In the example below, we remove citations from a section of text.
import re
remove_citations = lambda text: re.sub("\[\d{1,3}\]", "", text)
element = Text("[1] Geolocated combat footage has confirmed Russian gains in the Dvorichne area northwest of Svatove.")
element.apply(remove_citations)
print(element)
See below for a full list of cleaning functions in the unstructured library.
bytes_string_to_string
Converts an output string that looks like a byte string to a string using the specified encoding. This
happens sometimes in partition_html when there is a character like an emoji that isn’t expected
by the HTML parser. In that case, the encoded bytes get processed.
Examples:
from unstructured.cleaners.core import bytes_string_to_string
text = "Hello ð\x9f\x98\x80"
# The output should be "Hello 😀"
bytes_string_to_string(text, encoding="utf-8")
from unstructured.cleaners.core import bytes_string_to_string
from unstructured.partition.html import partition_html
text = """\n<html charset="utf-8"><p>Hello 😀</p></html>"""
elements = partition_html(text=text)
elements[0].apply(bytes_string_to_string)
# The output should be "Hello 😀"
elements[0].text
For more information about the bytes_string_to_string function, you can check the source code here.
clean
Cleans a section of text with options including removing bullets, extra whitespace, dashes and trailing punctuation. Optionally, you can choose to lowercase the output.
Options:
Applies
clean_bulletsifbullets=True.Applies
clean_extra_whitespaceifextra_whitespace=True.Applies
clean_dashesifdashes=True.Applies
clean_trailing_punctuationiftrailing_punctuation=True.Lowercases the output if
lowercase=True.
Examples:
from unstructured.cleaners.core import clean
# Returns "an excellent point!"
clean("● An excellent point!", bullets=True, lowercase=True)
# Returns "ITEM 1A: RISK FACTORS"
clean("ITEM 1A: RISK-FACTORS", extra_whitespace=True, dashes=True)
For more information about the clean function, you can check the source code here.
clean_bullets
Removes bullets from the beginning of text. Bullets that do not appear at the beginning of the text are not removed.
Examples:
from unstructured.cleaners.core import clean_bullets
# Returns "An excellent point!"
clean_bullets("● An excellent point!")
# Returns "I love Morse Code! ●●●"
clean_bullets("I love Morse Code! ●●●")
For more information about the clean_bullets function, you can check the source code here.
clean_dashes
Removes dashes from a section of text. Also handles special characters
such as \u2013.
Examples:
from unstructured.cleaners.core import clean_dashes
# Returns "ITEM 1A: RISK FACTORS"
clean_dashes("ITEM 1A: RISK-FACTORS\u2013")
For more information about the clean_dashes function, you can check the source code here.
clean_extra_whitespace
Removes extra whitespace from a section of text. Also handles special characters
such as \xa0 and newlines.
Examples:
from unstructured.cleaners.core import clean_extra_whitespace
# Returns "ITEM 1A: RISK FACTORS"
clean_extra_whitespace("ITEM 1A: RISK FACTORS\n")
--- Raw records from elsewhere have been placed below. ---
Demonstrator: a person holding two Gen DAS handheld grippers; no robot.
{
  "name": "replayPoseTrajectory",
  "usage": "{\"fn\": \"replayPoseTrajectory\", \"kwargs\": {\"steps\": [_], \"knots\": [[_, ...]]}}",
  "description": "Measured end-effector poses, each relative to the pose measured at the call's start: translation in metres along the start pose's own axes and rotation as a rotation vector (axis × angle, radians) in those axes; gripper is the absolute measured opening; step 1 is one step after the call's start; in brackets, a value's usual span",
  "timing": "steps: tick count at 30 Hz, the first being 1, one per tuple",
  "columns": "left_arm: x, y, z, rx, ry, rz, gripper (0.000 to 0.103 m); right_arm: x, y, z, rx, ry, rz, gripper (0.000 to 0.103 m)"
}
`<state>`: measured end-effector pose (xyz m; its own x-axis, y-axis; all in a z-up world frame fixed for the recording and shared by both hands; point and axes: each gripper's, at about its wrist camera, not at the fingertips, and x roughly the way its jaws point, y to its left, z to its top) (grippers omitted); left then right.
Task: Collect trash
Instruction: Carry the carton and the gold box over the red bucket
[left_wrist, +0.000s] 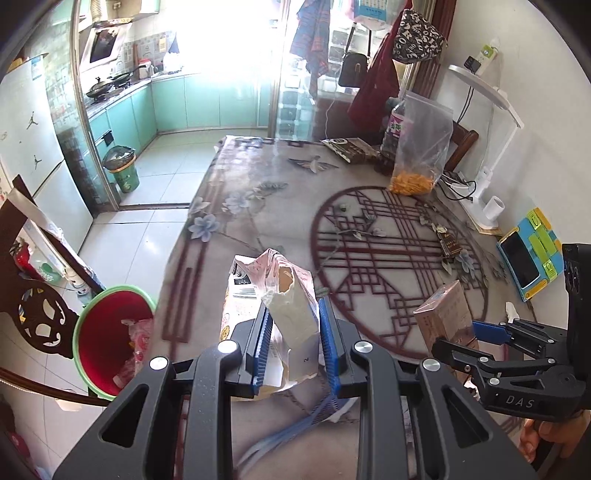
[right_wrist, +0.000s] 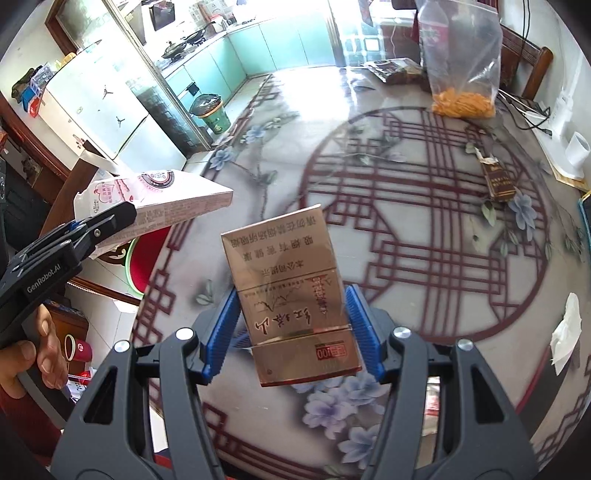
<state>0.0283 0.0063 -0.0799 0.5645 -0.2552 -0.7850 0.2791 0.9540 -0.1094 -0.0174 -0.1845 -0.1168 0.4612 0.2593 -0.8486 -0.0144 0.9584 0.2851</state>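
The patterned glass-topped counter (left_wrist: 258, 177) lies below both grippers, with a red green-rimmed plastic bin (left_wrist: 110, 325) beside its edge. The left gripper (left_wrist: 295, 339) is clamped on a crumpled pink-and-white paper carton (left_wrist: 280, 295); the right gripper (right_wrist: 295, 332) is clamped on a gold cardboard cigarette pack (right_wrist: 291, 295).

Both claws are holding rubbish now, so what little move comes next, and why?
Probably carry the left gripper leftward over the red bin: its jaws grip a torn pink carton, and the bin stands open beside the table.
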Motion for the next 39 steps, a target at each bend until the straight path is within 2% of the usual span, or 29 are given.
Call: {"fn": "replayPoseTrajectory", "kwargs": {"steps": [21,39], "knots": [[-0.027,0.153,-0.009,-0.085,-0.026,0.072,0.023,0.05,0.139,0.019,-0.078,0.023,0.013,0.057],[-0.021,0.252,-0.013,-0.182,-0.003,0.144,0.023,0.092,0.219,0.047,-0.163,0.057,0.045,0.057]]}}
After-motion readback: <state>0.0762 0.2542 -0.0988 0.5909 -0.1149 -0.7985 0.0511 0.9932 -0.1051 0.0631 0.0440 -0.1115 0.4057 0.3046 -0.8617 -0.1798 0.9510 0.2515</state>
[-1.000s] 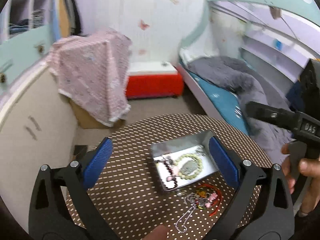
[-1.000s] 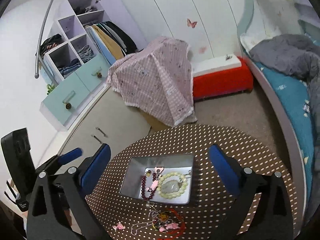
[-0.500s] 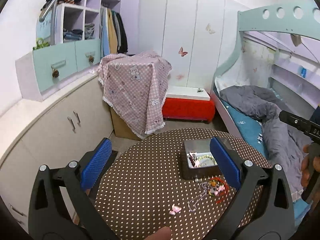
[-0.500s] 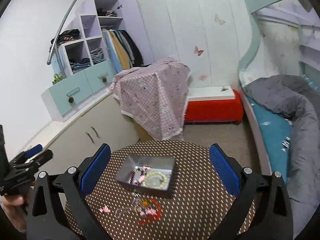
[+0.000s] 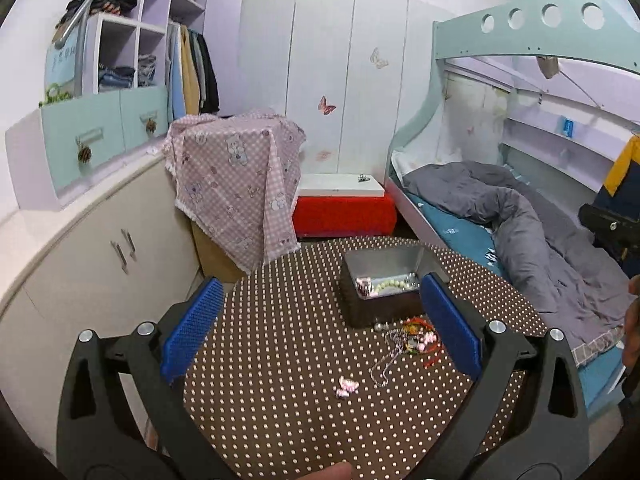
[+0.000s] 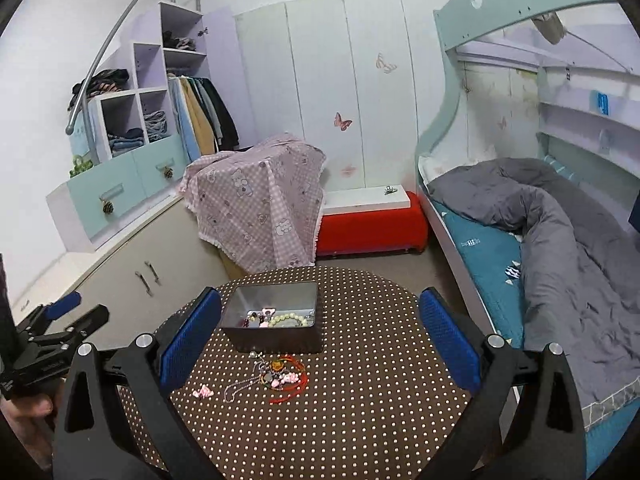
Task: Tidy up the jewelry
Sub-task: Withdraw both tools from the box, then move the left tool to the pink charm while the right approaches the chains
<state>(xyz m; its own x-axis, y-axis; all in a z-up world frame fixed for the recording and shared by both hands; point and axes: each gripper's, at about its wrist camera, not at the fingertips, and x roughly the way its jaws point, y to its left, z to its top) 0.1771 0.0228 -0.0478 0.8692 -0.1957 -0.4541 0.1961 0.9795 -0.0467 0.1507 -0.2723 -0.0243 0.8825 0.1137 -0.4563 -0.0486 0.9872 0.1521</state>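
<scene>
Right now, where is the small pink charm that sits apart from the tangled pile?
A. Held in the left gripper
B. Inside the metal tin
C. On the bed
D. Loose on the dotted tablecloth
D. The small pink charm lies bare on the dotted tablecloth, clear of the metal tin and the tangled pile, and both grippers stand open and empty.

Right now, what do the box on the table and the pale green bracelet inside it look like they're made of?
The box: probably thin metal, its inner walls grey and mirror-like. The green bead bracelet: round, glossy pale beads, maybe jade or glass; too small to tell.
</scene>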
For more information about the clean_extra_whitespace function, you can check the source code here.
clean_non_ascii_chars
Removes non-ascii characters from a string.
Examples:
from unstructured.cleaners.core import clean_non_ascii_chars
text = "\x88This text contains®non-ascii characters!●"
# Returns "This text containsnon-ascii characters!"
clean_non_ascii_chars(text)
For more information about the clean_non_ascii_chars function, you can check the source code here.
clean_ordered_bullets
Remove alphanumeric bullets from the beginning of text up to three “sub-section” levels.
Examples:
from unstructured.cleaners.core import clean_ordered_bullets
# Returns "This is a very important point"
clean_bullets("1.1 This is a very important point")
# Returns "This is a very important point ●"
clean_bullets("a.b This is a very important point ●")
For more information about the clean_ordered_bullets function, you can check the source code here.
clean_postfix
Removes the postfix from a string if they match a specified pattern.
Options:
Ignores case if
ignore_caseis set toTrue. The default isFalse.Strips trailing whitespace is
stripis set toTrue. The default isTrue.
Examples:
from unstructured.cleaners.core import clean_postfix
text = "The end! END"
# Returns "The end!"
clean_postfix(text, r"(END|STOP)", ignore_case=True)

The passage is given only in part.